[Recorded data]
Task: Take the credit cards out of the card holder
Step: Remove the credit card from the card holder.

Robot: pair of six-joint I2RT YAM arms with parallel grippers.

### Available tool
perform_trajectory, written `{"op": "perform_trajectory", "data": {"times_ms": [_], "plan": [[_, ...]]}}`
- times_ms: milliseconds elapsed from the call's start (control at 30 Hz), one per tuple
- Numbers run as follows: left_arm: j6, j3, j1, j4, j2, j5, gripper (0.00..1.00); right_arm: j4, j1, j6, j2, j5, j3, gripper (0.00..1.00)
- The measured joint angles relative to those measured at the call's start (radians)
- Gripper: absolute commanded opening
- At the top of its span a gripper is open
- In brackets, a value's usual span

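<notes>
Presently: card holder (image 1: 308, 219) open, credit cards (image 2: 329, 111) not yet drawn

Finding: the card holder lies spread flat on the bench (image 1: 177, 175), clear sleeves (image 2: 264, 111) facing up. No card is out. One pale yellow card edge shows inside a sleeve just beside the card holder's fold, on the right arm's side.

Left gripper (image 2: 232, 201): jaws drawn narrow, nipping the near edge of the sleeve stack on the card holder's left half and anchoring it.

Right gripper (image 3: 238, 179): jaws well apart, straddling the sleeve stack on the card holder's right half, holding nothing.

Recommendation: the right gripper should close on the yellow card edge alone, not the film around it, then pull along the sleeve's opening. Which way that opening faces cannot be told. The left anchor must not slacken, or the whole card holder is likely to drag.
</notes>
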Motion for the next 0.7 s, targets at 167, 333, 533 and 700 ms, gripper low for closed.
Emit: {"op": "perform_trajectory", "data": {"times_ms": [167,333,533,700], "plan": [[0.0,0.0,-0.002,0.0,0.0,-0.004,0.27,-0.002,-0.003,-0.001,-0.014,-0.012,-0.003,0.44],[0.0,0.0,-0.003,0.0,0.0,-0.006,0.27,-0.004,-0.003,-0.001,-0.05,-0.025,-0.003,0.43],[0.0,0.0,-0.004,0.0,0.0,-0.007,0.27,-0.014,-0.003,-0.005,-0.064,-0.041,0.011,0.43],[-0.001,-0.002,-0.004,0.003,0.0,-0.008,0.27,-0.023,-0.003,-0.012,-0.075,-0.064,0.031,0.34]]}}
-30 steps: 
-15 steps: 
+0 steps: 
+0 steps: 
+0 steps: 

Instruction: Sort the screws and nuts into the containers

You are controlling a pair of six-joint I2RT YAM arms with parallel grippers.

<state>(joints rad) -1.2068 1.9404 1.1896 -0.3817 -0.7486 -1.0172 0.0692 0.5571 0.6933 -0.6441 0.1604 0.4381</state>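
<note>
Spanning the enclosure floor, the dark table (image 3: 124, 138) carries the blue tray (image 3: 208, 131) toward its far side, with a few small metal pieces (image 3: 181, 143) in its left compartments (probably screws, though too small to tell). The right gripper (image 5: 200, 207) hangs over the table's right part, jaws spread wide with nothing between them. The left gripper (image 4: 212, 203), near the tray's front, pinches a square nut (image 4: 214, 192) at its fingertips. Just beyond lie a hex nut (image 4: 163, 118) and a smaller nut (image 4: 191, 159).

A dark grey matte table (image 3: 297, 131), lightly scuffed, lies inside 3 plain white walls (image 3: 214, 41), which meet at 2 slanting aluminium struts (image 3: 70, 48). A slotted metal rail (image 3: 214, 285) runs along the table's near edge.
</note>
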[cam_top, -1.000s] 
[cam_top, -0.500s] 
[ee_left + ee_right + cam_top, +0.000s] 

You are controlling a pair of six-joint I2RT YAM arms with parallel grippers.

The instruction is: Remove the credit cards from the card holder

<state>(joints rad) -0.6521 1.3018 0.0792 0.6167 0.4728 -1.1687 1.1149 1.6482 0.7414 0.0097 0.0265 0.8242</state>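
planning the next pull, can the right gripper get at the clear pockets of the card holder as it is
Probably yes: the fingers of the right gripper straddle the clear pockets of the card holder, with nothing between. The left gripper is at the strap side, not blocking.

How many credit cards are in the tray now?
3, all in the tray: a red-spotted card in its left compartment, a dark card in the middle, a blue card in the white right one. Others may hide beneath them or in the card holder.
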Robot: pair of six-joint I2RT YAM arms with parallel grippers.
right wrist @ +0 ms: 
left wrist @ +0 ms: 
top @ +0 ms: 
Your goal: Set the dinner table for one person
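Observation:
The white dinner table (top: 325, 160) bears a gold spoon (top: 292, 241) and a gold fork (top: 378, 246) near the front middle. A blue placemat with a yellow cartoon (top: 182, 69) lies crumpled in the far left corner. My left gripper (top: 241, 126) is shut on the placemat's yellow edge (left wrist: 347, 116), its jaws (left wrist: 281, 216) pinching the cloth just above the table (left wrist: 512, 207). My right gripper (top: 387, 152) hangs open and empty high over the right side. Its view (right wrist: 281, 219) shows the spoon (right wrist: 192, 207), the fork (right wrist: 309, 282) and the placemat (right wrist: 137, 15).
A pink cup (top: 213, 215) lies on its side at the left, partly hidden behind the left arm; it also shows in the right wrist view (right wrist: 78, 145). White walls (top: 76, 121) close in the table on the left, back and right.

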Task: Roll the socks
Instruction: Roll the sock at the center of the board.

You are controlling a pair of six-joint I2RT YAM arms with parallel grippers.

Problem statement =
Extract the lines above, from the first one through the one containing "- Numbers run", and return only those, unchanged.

Task response =
Task: Take the credit cards out of the card holder
Step: Remove the credit card from the card holder.

Robot: pair of six-joint I2RT YAM arms with parallel grippers.

### Available tool
perform_trajectory, written `{"op": "perform_trajectory", "data": {"times_ms": [_], "plan": [[_, ...]]}}`
- times_ms: milliseconds elapsed from the call's start (control at 30 Hz), one per tuple
- Numbers run as follows: left_arm: j6, j3, j1, j4, j2, j5, gripper (0.00..1.00); right_arm: j4, j1, j6, j2, j5, j3, gripper (0.00..1.00)

The answer has been written out in full.